Would you copy each line of the records that includes the word "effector"?

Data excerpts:
:::::

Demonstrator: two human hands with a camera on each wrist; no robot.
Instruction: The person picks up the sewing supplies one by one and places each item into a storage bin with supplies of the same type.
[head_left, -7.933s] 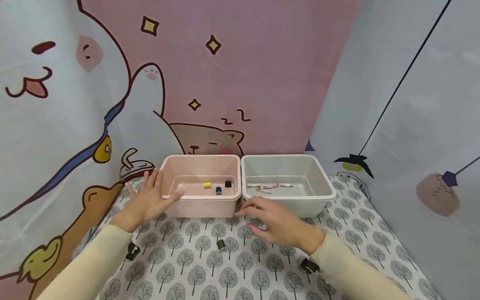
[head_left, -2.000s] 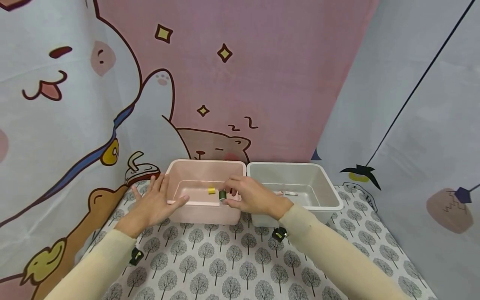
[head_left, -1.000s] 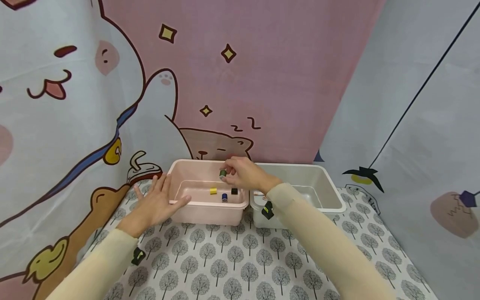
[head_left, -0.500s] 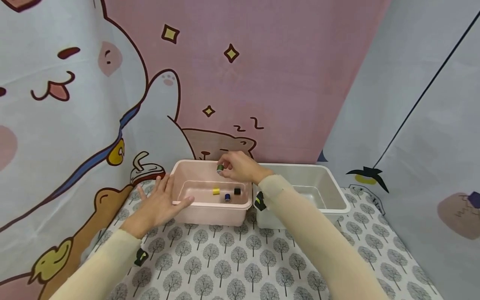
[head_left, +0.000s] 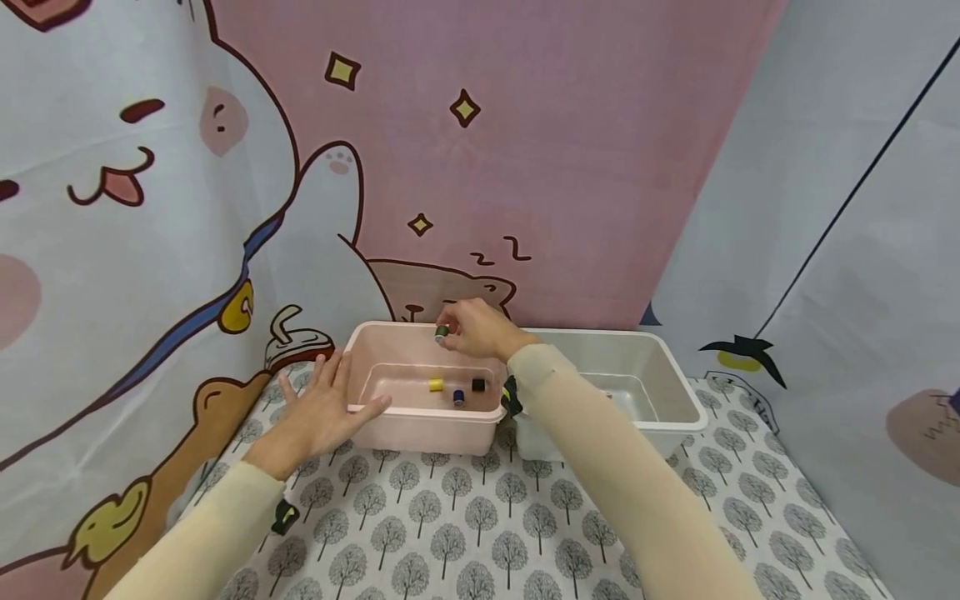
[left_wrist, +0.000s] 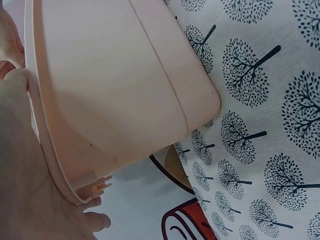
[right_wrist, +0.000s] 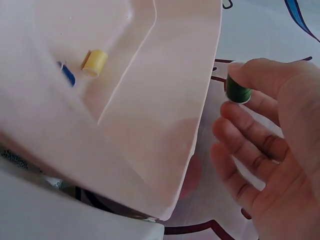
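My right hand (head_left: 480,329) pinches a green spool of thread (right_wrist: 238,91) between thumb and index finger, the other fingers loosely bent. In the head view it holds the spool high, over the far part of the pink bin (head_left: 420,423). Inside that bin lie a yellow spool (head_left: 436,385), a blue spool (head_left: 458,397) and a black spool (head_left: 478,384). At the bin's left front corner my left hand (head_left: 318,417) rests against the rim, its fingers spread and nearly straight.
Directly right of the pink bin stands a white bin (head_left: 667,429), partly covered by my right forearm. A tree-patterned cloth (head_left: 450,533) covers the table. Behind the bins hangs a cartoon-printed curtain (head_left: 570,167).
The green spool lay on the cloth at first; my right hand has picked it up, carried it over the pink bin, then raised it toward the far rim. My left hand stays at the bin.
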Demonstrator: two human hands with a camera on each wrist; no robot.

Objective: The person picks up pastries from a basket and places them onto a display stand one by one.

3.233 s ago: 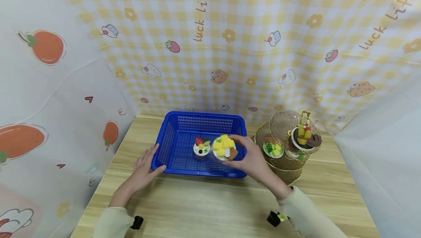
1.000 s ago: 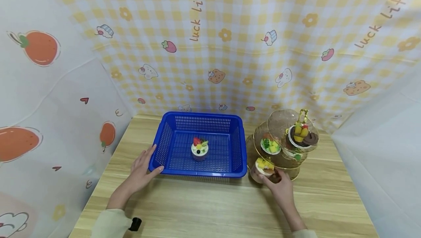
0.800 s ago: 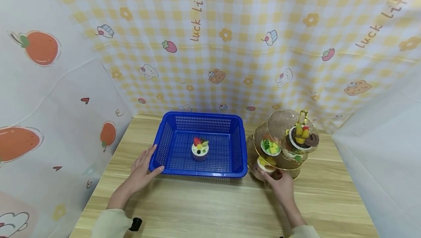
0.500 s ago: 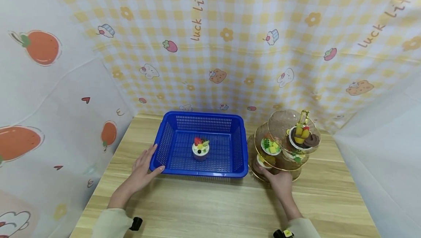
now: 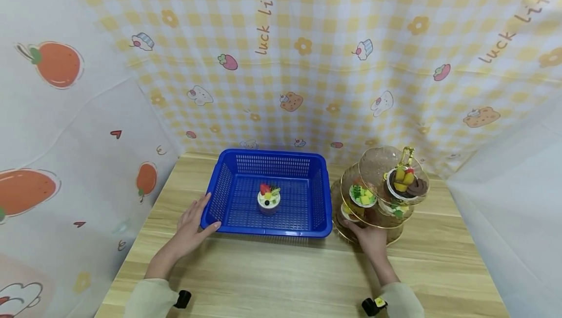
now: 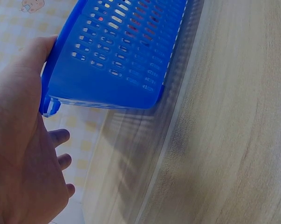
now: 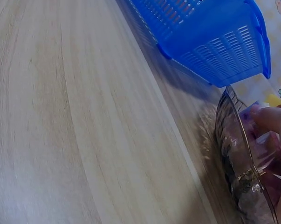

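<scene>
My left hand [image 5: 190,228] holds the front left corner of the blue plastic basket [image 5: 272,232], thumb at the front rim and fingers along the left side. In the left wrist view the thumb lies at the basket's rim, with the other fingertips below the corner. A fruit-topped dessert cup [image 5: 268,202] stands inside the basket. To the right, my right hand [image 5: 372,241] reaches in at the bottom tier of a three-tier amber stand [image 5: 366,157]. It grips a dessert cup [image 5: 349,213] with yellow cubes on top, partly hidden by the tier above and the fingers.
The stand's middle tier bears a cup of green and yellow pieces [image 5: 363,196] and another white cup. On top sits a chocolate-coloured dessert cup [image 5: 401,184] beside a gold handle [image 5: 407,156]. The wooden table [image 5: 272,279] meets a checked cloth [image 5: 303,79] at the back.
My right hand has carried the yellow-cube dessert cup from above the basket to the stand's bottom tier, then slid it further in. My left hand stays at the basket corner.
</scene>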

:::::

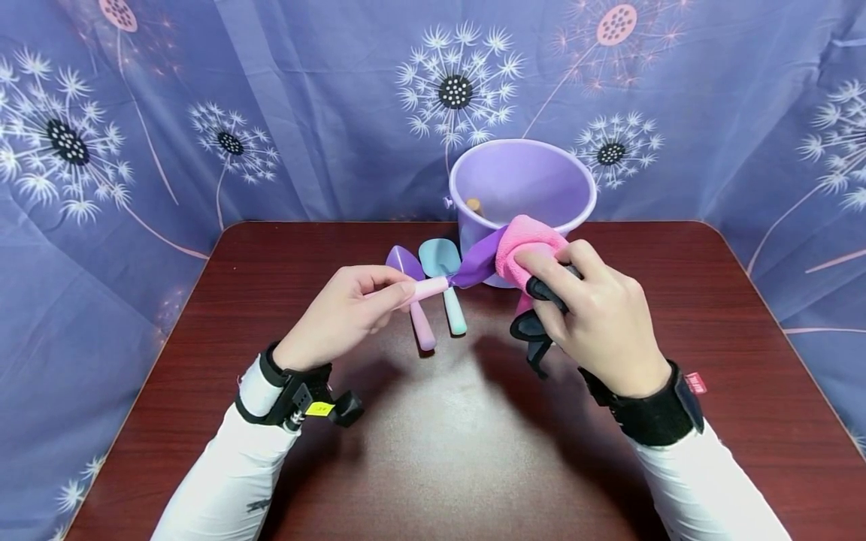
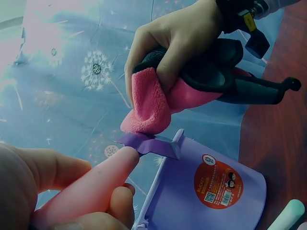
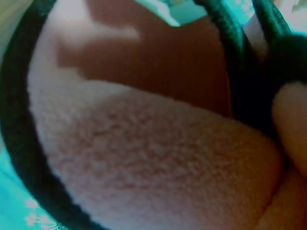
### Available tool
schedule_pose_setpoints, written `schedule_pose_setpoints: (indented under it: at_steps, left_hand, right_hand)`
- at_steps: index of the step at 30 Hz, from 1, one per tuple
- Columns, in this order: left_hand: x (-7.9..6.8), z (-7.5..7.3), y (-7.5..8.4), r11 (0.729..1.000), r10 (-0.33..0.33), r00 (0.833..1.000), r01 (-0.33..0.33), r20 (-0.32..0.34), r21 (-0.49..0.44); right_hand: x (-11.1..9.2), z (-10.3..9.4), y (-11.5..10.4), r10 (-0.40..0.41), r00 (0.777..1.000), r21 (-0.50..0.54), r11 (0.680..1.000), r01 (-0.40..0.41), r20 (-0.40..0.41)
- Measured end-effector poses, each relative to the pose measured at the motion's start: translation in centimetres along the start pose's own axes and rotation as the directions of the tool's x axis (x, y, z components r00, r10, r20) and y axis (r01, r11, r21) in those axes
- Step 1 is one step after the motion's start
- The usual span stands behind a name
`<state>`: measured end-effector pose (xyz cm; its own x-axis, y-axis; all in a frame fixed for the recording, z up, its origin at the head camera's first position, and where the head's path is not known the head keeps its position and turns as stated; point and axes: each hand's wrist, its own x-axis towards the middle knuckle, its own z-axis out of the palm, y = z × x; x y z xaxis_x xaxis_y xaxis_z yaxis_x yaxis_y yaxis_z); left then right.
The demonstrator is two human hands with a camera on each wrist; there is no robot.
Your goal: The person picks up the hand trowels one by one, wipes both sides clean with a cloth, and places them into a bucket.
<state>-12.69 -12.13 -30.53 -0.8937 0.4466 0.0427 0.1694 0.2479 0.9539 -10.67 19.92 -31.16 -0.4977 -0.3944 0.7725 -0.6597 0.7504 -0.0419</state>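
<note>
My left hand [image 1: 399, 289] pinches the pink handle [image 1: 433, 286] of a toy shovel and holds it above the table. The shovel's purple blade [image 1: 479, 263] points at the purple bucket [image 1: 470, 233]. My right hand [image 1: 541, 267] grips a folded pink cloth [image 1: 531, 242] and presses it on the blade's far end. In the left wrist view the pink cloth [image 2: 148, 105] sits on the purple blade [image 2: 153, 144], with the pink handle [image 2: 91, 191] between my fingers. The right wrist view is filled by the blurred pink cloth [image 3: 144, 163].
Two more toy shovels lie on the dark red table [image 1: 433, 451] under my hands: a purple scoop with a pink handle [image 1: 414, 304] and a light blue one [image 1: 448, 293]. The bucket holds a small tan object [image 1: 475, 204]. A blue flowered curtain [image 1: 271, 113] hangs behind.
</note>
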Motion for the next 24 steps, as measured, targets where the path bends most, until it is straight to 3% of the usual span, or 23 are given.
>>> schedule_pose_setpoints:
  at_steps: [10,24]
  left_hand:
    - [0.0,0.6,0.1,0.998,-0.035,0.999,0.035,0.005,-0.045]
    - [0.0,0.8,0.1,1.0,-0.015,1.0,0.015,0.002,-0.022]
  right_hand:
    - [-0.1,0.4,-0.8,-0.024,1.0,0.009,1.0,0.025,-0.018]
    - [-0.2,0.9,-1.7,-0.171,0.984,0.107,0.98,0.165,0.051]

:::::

• Answer below:
- Measured end-effector poses, each relative to the pose measured at the motion's start: translation in centimetres along the start pose's own axes and rotation as the directions of the tool's x axis (x, y, z components r00, r10, r20) and y axis (r01, r11, r21) in those axes
`<state>`: measured end-effector pose (xyz cm; its own x-axis, y-axis; all in a frame fixed for the recording, z up, its origin at the head camera's first position, and where the head's path is not known the head keeps its position and turns as stated; point and axes: each hand's wrist, its own x-axis towards the middle knuckle, its own z-axis out of the palm, y = z × x; x y z xaxis_x xaxis_y xaxis_z yaxis_x yaxis_y yaxis_z); left then right.

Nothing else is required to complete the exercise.